Op 23 juni 2022 heeft de Rechtbank Amsterdam uitspraak gedaan in een zaak betreffende de overlevering van een opgeëiste persoon op basis van een Europees aanhoudingsbevel (EAB) uitgevaardigd door de Sąd Ogręgowy w Gdańsku (Regional Court in Gdańsk). De vordering tot overlevering werd ingediend door de officier van justitie op 1 april 2022. De opgeëiste persoon, geboren in Polen in 1985, was in Nederland aangehouden en werd bijgestaan door zijn raadsvrouw, mr. S.M. Hof. Tijdens de zittingen op 24 mei en 16 juni 2022 werd de identiteit van de opgeëiste persoon vastgesteld en zijn afwezigheid op de laatste zitting leidde tot het opheffen van de schorsing van het bevel tot gevangenneming.
De rechtbank heeft in haar tussenuitspraak van 7 juni 2022 het onderzoek heropend om de officier van justitie in de gelegenheid te stellen vragen te stellen aan de Poolse autoriteiten over de aard van het vonnis van 29 juni 2018, dat ten grondslag ligt aan het EAB. De Poolse autoriteiten bevestigden dat het vonnis geen samengesteld vonnis is en dat de opgeëiste persoon in persoon is verschenen bij het proces dat tot de beslissing heeft geleid. Hierdoor was de weigeringsgrond van artikel 12 OLW niet van toepassing.
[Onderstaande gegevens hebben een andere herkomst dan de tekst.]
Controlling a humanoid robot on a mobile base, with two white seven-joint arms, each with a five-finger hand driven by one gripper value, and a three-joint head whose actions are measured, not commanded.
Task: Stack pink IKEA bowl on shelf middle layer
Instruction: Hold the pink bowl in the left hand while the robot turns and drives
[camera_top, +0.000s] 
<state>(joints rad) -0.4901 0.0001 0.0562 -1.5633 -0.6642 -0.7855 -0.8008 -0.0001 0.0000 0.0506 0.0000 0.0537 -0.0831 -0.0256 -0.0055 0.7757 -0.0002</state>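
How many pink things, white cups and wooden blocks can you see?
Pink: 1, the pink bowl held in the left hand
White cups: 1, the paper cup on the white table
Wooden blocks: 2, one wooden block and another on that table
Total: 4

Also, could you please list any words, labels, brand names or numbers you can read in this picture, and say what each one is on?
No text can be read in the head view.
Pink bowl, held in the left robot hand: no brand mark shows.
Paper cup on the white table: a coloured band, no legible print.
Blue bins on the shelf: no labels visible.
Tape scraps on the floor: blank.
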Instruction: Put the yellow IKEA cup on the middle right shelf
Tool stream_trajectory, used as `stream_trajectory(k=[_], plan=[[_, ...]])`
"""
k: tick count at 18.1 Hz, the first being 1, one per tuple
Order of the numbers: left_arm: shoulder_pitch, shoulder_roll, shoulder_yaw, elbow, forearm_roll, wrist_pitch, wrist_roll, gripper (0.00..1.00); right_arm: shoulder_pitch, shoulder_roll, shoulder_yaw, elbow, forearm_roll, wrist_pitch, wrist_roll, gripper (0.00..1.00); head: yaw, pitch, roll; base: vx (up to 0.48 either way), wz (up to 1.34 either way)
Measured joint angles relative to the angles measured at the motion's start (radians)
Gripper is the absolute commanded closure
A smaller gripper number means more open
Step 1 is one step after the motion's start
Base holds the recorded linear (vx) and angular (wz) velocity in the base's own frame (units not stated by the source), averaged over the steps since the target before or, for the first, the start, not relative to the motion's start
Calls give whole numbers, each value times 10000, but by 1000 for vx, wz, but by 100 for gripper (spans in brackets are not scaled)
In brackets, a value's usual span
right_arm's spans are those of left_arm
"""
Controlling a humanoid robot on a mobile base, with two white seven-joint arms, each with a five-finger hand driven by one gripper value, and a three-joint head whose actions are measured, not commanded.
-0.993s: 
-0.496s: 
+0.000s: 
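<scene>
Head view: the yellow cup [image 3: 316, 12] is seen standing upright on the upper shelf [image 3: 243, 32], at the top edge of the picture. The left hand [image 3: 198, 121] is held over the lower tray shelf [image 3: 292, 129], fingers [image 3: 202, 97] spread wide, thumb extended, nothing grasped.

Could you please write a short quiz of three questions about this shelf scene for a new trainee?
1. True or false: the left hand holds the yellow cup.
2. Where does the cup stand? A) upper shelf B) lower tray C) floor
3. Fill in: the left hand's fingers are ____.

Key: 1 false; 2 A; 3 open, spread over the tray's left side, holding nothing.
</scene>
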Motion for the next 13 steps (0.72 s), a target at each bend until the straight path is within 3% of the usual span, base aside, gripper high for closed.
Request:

De rechtbank concludeerde dat het EAB voldeed aan de eisen van artikel 2 OLW en dat er geen andere weigeringsgronden waren die aan de overlevering in de weg stonden. De feiten waarvoor de overlevering werd verzocht, betroffen medeplegen van verduistering, gepleegd door de opgeëiste persoon in zijn hoedanigheid van werknemer. De rechtbank heeft derhalve de overlevering toegestaan, en uitgesproken dat er geen gewoon rechtsmiddel openstaat tegen deze uitspraak.